Can feminists make art?

THE BALTIMORE SUN

THE WORST art is feminist art," I once heard a professor say to a group of art students and faculty at school. Those words epitomized a sentiment that I struggled against for years -- in my own work as well as in the academic environment.

It was difficult -- I was intrigued by feminist artists such as Sue Coe and Cindy Sherman, who boldly took on everything from the media's image of femininity to violence against women in our culture.

Secretly, I wanted to address those issues myself. But I was daunted by the knowledge that such art was not popular with many of my professors.

Eventually I found teachers -- sometimes they found me -- who encouraged the expression of feminist views in art and who were happy to help me discover my "take" on feminism. I didn't always avail myself of their help, however. I had come to art school to study the very tradition that feminist art challenges: the ancient tradition of portrait and figure painting in which the painter is "master" and woman represents everything except herself.

I wanted to be the master and the ideal. My early self-portraits reflected that in their emphasis on technique and their idealized renderings. But deep down, I was struggling to see myself through my own eyes, not those of the Old Masters.

My desire for an alternative view of myself showed in my curiosity about feminist art, as well as in the distaste I felt when viewing such works as Edvard Munch's "Vampire," a depiction of a beautiful woman sucking the blood from a man's neck.

"Hey! That's not fair!" I thought to myself. At a time when women were struggling for basic civil rights, this guy was depicting us as monsters.

My more liberated side also showed itself in drawings I did on the sly, exploring alternative images of myself in huge hairdos and goofy, unidealized features. Although I didn't realize it at the time, these images asserted my right to do "girl things" such as decorating just for the sake of decoration -- a right that is one of the tenets of feminist art.

I wanted it all -- I wanted to be an Old Master and a feminist. I wanted to paint idealized images and be that idealized image, too.

For a long time I managed not to confront the reality that those goals were incompatible. I didn't know that my experience repeated a conflict that has always existed among artists, that of tradition versus change.

The problem is difficult because the artist, being a product of her culture, knows that the values of that culture probably will appear in her work. It's like noticing something about your parents you can't stand, being determined to be different from them, yet turning out just like them anyway.

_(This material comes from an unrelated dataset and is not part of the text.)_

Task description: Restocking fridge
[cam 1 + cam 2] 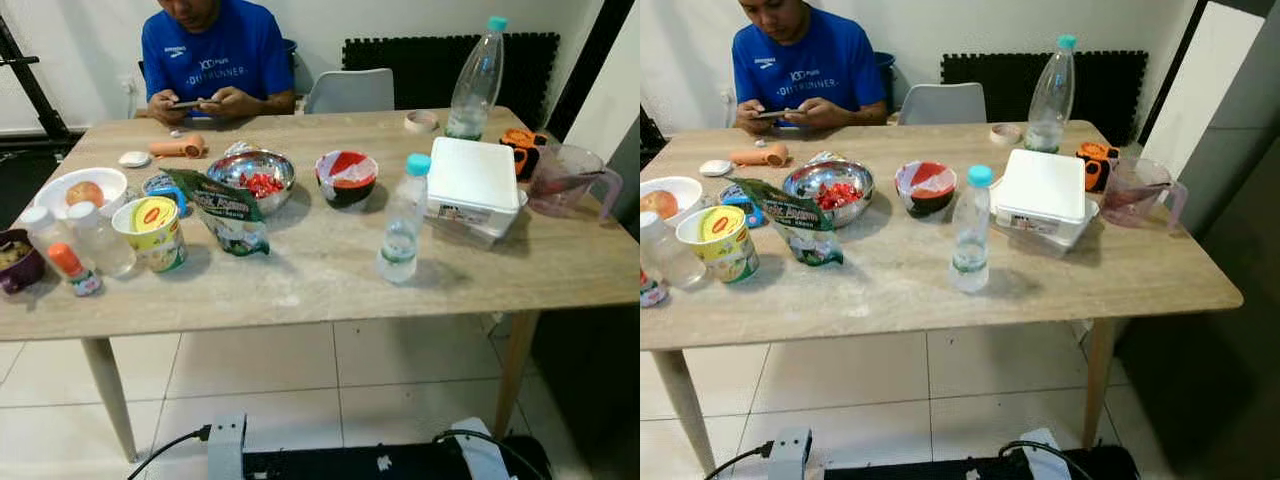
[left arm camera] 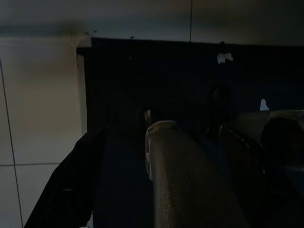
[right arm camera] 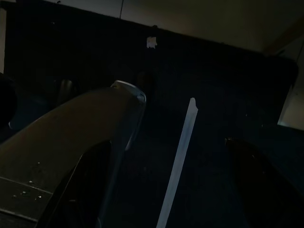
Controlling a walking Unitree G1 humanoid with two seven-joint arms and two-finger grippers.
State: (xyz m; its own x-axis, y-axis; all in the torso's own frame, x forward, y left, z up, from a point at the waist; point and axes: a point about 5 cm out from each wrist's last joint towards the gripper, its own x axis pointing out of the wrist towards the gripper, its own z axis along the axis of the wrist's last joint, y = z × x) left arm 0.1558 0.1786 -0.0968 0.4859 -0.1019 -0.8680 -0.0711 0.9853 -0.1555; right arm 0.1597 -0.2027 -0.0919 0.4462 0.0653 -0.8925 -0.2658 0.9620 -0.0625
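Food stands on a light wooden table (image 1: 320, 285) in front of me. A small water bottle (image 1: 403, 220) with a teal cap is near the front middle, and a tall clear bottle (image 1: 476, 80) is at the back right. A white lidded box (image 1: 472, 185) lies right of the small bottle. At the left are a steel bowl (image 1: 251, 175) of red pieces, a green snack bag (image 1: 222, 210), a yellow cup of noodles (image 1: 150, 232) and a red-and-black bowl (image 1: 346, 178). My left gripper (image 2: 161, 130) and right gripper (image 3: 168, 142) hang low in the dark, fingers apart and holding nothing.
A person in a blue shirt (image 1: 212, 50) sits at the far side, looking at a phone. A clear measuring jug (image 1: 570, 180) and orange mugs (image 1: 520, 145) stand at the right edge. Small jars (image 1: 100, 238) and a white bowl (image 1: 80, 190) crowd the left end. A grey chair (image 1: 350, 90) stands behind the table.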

However, it is the elements of both tradition and change that makes art interesting. In the art of the late Middle Ages, for example, you can see that European culture was dominated by the church. But in the increasingly lifelike treatment of the human form you can also see that Europe was rapidly turning away from a preoccupation with religious, otherworldly concerns to a joyful rediscovery of the physical world.

I don't know if the artists of the Proto-Renaissance really cared whether they painted religious imagery or not, but I know that I shiver when I see myself inadvertently re-creating the very images by which I feel oppressed.

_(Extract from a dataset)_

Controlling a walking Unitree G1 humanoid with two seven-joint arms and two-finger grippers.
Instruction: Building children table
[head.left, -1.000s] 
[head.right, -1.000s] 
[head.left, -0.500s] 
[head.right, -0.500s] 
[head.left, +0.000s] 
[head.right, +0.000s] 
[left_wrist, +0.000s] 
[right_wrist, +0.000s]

It's hard for women artists because so much of tradition clearly is against us. It almost inevitably makes the element of tradition in our art somehow menacing.

In my case, I had to literally tear apart my more traditional works to make room for my own view of myself. One semester, I became so frustrated with my inability to change or comment on those idealized images that I began cutting them up.

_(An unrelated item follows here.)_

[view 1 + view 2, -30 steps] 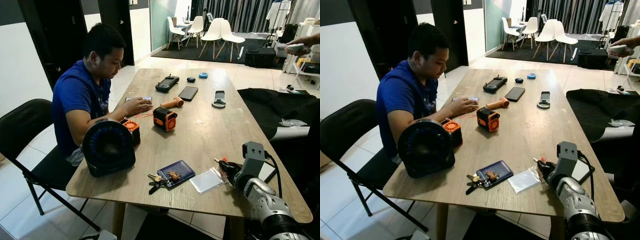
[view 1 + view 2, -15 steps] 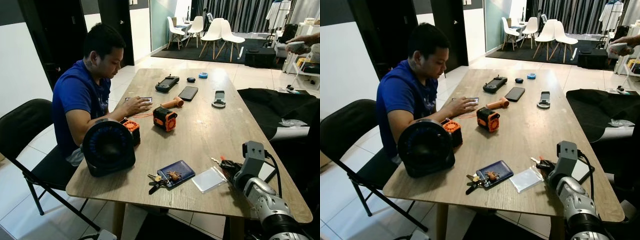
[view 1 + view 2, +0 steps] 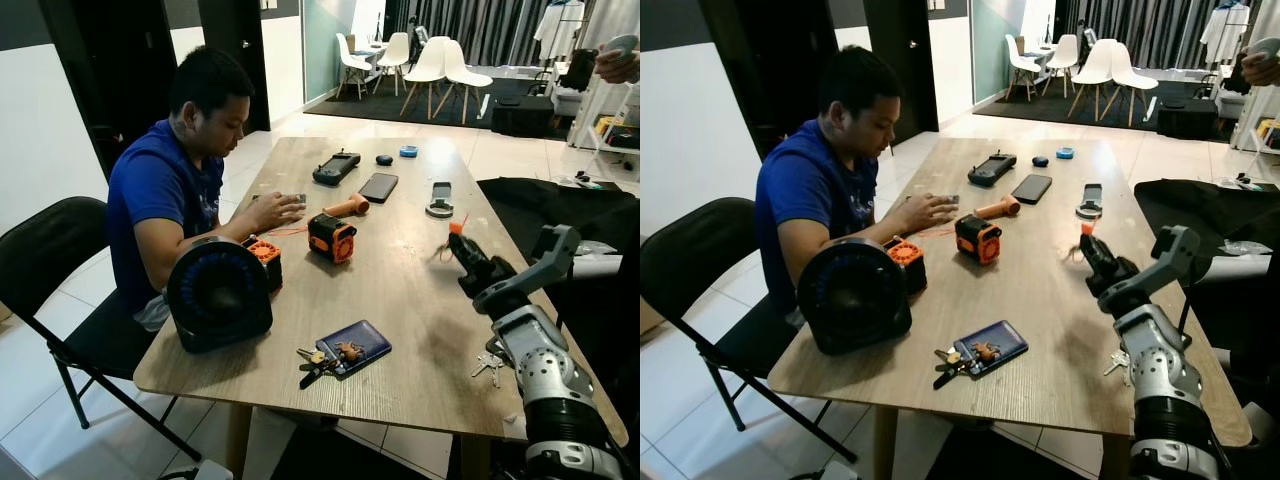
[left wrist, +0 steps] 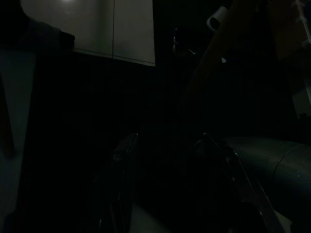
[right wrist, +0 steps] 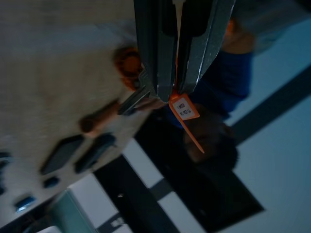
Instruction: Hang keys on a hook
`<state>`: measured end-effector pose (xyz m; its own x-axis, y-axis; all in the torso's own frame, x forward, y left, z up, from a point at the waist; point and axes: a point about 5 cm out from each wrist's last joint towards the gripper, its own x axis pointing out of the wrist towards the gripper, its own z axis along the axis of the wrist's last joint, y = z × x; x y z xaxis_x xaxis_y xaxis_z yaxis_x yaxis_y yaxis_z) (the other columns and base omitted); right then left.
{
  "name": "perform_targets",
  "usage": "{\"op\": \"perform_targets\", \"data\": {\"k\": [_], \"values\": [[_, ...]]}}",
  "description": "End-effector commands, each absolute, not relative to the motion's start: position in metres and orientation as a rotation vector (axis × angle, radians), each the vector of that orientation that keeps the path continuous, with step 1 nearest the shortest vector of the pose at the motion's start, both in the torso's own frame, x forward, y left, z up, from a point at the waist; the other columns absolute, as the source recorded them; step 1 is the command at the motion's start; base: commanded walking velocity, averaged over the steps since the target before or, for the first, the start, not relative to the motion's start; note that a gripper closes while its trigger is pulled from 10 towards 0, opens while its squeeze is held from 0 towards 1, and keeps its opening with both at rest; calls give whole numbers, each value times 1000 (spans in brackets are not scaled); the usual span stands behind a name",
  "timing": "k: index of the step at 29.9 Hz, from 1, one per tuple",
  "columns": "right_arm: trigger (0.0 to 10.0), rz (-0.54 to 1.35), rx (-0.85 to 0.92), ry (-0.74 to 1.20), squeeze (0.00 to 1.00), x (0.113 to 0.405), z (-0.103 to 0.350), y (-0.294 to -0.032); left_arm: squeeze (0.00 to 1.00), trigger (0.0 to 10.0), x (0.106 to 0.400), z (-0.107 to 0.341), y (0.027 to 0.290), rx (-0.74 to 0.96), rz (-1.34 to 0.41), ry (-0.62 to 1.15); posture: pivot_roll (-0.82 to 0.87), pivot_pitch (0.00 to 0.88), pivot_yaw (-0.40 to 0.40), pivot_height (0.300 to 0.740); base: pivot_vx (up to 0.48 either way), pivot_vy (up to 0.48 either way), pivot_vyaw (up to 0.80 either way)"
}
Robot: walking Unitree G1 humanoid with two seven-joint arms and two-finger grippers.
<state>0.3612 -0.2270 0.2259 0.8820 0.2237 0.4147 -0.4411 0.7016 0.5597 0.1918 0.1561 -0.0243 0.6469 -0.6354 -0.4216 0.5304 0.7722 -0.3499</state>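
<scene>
Right tool [image 3: 458, 247] is raised above the table [image 3: 400, 290], over its right half, fingers pressed together on a key [image 5: 136, 97] with an orange tag [image 5: 185, 112]; in the right wrist view the metal key sticks out to one side of the fingertips and the tag, with a small white label, hangs from the other. From the head views the tag shows as a small orange spot at the fingertips, with a blurred bit of metal beside it. Wood around and beneath the tool is bare, and the nearest things are well apart: an orange and black device [image 3: 331, 238] toward the person [image 3: 170, 190], a dark phone [image 3: 377, 186] and a grey gadget [image 3: 438, 199] farther up the table. Near the table's right edge, beside the robot's forearm, lies a second small bunch of keys [image 3: 488, 366]. Another bunch [image 3: 316, 361] lies at the near edge, touching a blue card case [image 3: 355, 345]. A round black fan [image 3: 218, 294] stands at the near left corner. Beyond the right edge is black cloth [image 3: 560, 210]. Left tool's view is too dark to tell whether it is spread or closed
</scene>
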Motion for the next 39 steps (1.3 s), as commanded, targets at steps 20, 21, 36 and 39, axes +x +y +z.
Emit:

The result was a collage -- my first real "piece" -- which finally incorporated my love of decoration, my more human images of myself, my parodies of the ideal and the ideal itself.

This piece reflected, in its crammed composition, my determination to have it all. It contained the ancient conflict of tradition versus change. I realize that I will always struggle with that conflict. I only hope that the more I become aware of how I have internalized the values of this male-dominated society, the more I can control how and when they show up in my work.

Kate Stevens is a graduate of the Maryland Institute, College of Art.